(TRY IT): Omit all pictures, then print the entries exactly.

(Saved entries):
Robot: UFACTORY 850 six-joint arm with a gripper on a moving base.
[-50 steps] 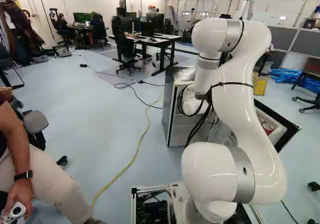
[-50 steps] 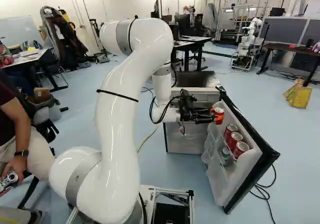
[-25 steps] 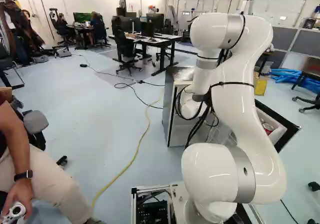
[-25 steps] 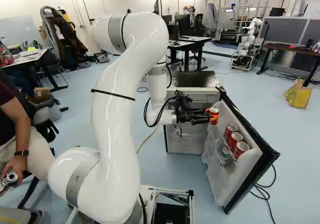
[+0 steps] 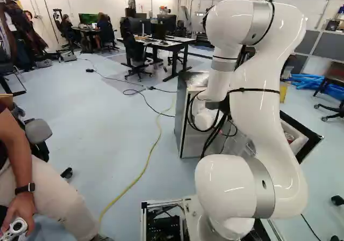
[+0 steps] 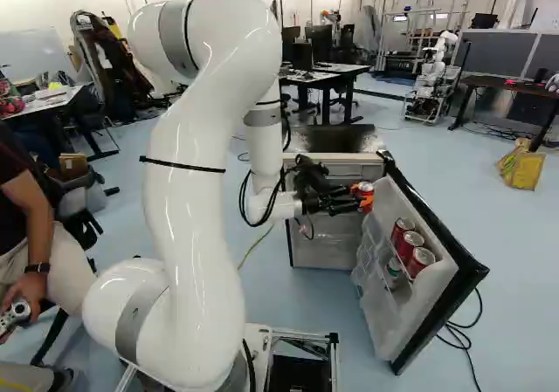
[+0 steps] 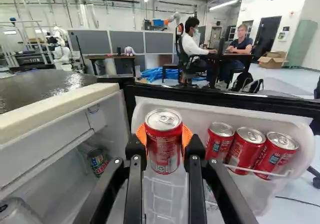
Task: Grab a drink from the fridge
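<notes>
"What could spoil it around the fridge (image 5: 184, 128)?"

"Tight room. If the arm (image 6: 196, 209) swings wide, it might clip the fridge or the open door (image 6: 428, 300) and jar the load, or sweep the three other cans (image 7: 243, 149)."

"And the tool (image 7: 164, 143)?"

"Closed to a can's width, orange pads against both sides of the red can (image 7: 164, 146), just off the door's inner face. Too light a squeeze, I'd guess, and that smooth wall slips."

"Which way does it point?"

"Lid up, long axis near vertical, across the fingers."
</notes>
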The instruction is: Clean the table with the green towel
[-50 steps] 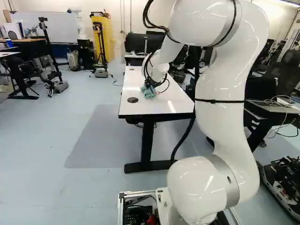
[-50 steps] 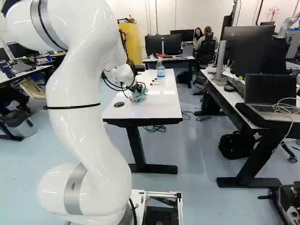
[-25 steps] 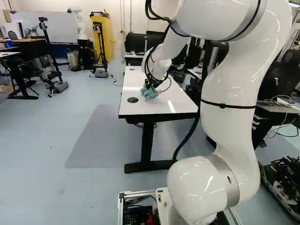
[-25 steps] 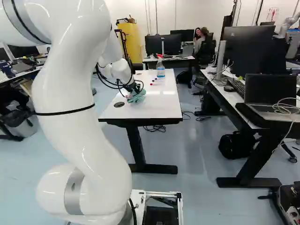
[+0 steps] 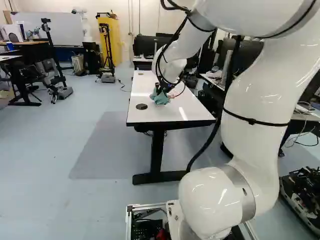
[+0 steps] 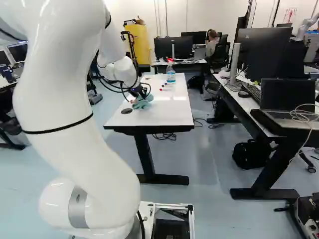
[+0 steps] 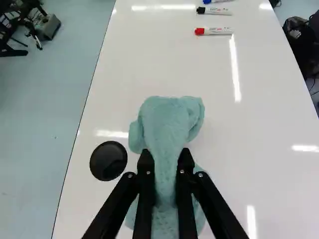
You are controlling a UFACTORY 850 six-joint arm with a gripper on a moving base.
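Gripper [image 6: 138, 93] clamped partly open around green towel [image 7: 167, 122], bunched between both fingers [image 7: 145, 194] on white table [image 6: 172, 112], left of centre in the right base view.

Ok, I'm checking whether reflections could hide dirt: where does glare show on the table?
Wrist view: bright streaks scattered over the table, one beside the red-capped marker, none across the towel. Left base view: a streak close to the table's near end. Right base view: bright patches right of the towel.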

(ANSWER BOX):
Robot: UFACTORY 850 six-joint arm with a gripper on a moving base.
[-50 steps] 
[-50 steps] 
[-25 steps] 
[-25 steps] 
[+0 steps] 
[+0 steps] 
[+0 steps] 
Task: Grab a drink from the fridge
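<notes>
"What could spoil it around the fridge (image 5: 184, 128)?"

"Tight room. If the arm (image 6: 196, 209) swings wide, it might clip the fridge or the open door (image 6: 428, 300) and jar the load, or sweep the three other cans (image 7: 243, 149)."

"And the tool (image 7: 164, 143)?"

"Closed to a can's width, orange pads against both sides of the red can (image 7: 164, 146), just off the door's inner face. Too light a squeeze, I'd guess, and that smooth wall slips."

"Which way does it point?"

"Lid up, long axis near vertical, across the fingers."
</notes>
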The instruction is: Clean the table with the green towel
[-50 steps] 
[-50 steps] 
[-25 steps] 
[-25 steps] 
[+0 steps] 
[+0 steps] 
[+0 steps] 
You are controlling a UFACTORY 850 six-joint arm with a gripper on a moving base.
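Gripper [image 6: 138, 93] clamped partly open around green towel [image 7: 167, 122], bunched between both fingers [image 7: 145, 194] on white table [image 6: 172, 112], left of centre in the right base view.

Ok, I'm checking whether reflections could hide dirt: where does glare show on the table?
Wrist view: bright streaks scattered over the table, one beside the red-capped marker, none across the towel. Left base view: a streak close to the table's near end. Right base view: bright patches right of the towel.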

The exercise requires no additional answer.